As nuclear systems are modernized, the tendency is to use commercially-available products, because developing new components from scratch will require more testing and resources. An example of the use of commercially-available, also called off-the-shelf, products includes the set of instruments that communicate flight data during missile flight tests. A U.S. Air Force budget justification document said that the replacement effort for this component “will maximize the use of off-the-shelf components to meet mission requirements” [23, p. 7].

The cybersecurity of the nuclear arsenal is also challenged by the lifecycle of modern computer components, which require more frequent updates and replacement. For computer systems used in everyday life, these updates are an inconvenience, but most people realize that undertaking these routine updates lowers their chances of being infected by malware or viruses. Weapon systems are different and incorporating such updates in a timely fashion might be difficult because of various constraints. For example, U.S. nuclear missiles are expected to be in continuous use and, as a result, missile maintenance requires prior approval by higher authority [24]. Nuclear command and control systems are also likely to have similarly constrained maintenance schedules. As a result, known vulnerabilities will likely persist much longer in weapon systems than in other systems that can be updated more frequently. These known vulnerabilities will certainly continue to compromise security.

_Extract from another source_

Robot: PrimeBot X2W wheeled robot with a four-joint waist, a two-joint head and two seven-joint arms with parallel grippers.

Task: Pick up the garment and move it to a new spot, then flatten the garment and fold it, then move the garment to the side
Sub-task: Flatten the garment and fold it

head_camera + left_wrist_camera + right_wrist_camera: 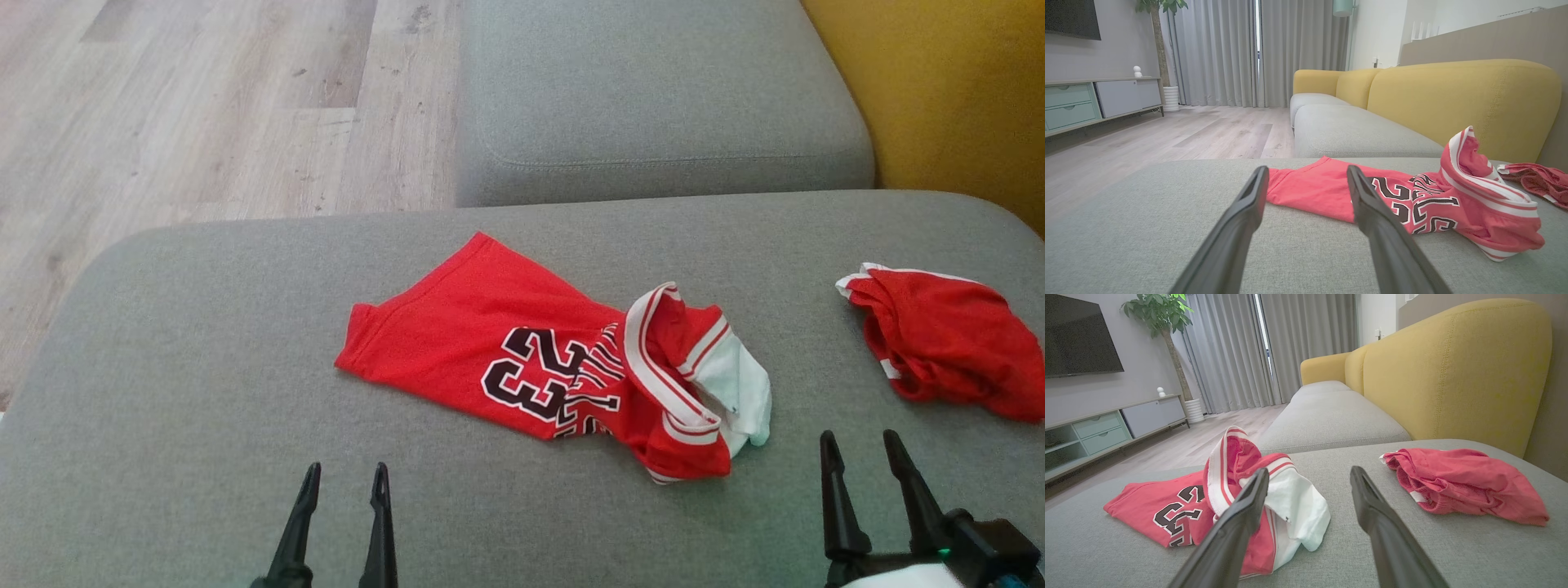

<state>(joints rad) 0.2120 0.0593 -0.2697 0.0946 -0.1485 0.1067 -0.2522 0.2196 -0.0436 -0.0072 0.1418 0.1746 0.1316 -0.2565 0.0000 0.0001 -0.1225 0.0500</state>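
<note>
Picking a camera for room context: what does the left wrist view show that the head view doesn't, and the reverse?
Left wrist view adds the room: grey curtains, a potted plant, a low cabinet, a dark wall screen. Head view adds the open right gripper and a top-down look at the jersey. Both share the jersey, a second red garment, the grey cushion, the wood floor, the yellow backrest and the open left gripper.

Sofa [1453, 102]: grey seat cushions, yellow back. Floor [204, 106]: pale wood planks. Grey full-length curtains [1216, 49], wall-mounted TV [1077, 339], low cabinet [1094, 102] with drawers, potted plant [1163, 314].
</note>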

The WannaCry ransomware attack, which crippled the British National Health Services, illustrated the dangers of infrequent software updates. The attack used a vulnerability that affected systems that had not yet installed the most recent Microsoft patch [25]. Replacing parts in the U.S. land-based missile system often stretches over many years, from design to fielding. Because of this, there is a chance that components might have become obsolete by the time they are fielded.

Concerns Due to Policy Choices
U.S. nuclear weapons policy exacerbates the existing cyber security vulnerabilities as well as those caused by modernization. If the United States military were to get information from the many sensors it has deployed that there was an incoming nuclear attack, its stated policy allows the President to launch nuclear weapons against the country that is believed to be attacking. This launch could take place within a few minutes, before the arrival of the attacking missiles. The hope is that countries will be less likely to launch a preemptive strike, because, in theory, retaliation is always guaranteed and this would decrease the value of a hypothetical first strike.

Because its nuclear command and control system must comply with the short decision-making times necessary for such rapid launch, the system is configured for quick use. This way of deploying missiles increases the risk of accidental or inadvertent use. For example, storing nuclear warheads inside missiles that are fueled with combustible materials leads to the potential for accidental explosions [26]. In 1980, an accidental leak of liquid propellant from a U.S. ICBM led to an explosion that ejected parts of the missile, including the nuclear warhead, from its reinforced silo. Thankfully, the nuclear warhead did not detonate [27].

There are also other precursors to potential nuclear war, sometimes due to computers from an earlier era. On June 3, 1980 at 2:26 am, a computer screen in a command post of the U.S. Strategic Air Command began indicating incoming Soviet-launched ballistic missiles. Within a few seconds, more missiles appeared [28]. Bomber pilots were notified to start their engines and await orders on the tarmac. U.S. ICBMs were prepared for launch as well. Fortunately people realized that something was amiss—the number of incoming missiles fluctuated wildly with no clear pattern of attack. A threat assessment conference dismissed the signals as spurious, and the nuclear bombers and missiles were told that the alert had ended. An investigation revealed that a computer chip failure had led to the erroneous readings [29]. However, if the spuriousness of the warning had not been realized with the roughly 30 minutes it takes for a missile to fly from the Soviet Union to the United States, the U.S. President might have decided to launch missiles at the Soviet Union.

A Modern Nuclear Accident
As more digital components are built into the nuclear command and control network and the weapons themselves, the potential for cyber related problems will increase. New problems will also present themselves as more components become digital or older components are modernized. Computer components introduce more uncertainty into the already complex task of controlling and directing nuclear forces. When combined with the short timescales for decision making put into place by launch on warning policies, problems introduced by digital components could lead to unpredictable accidents with catastrophic consequences [30], [31]. Knowing that modern technology makes small errors more likely, it is important to take steps to ensure that these malfunctions do not led to catastrophe.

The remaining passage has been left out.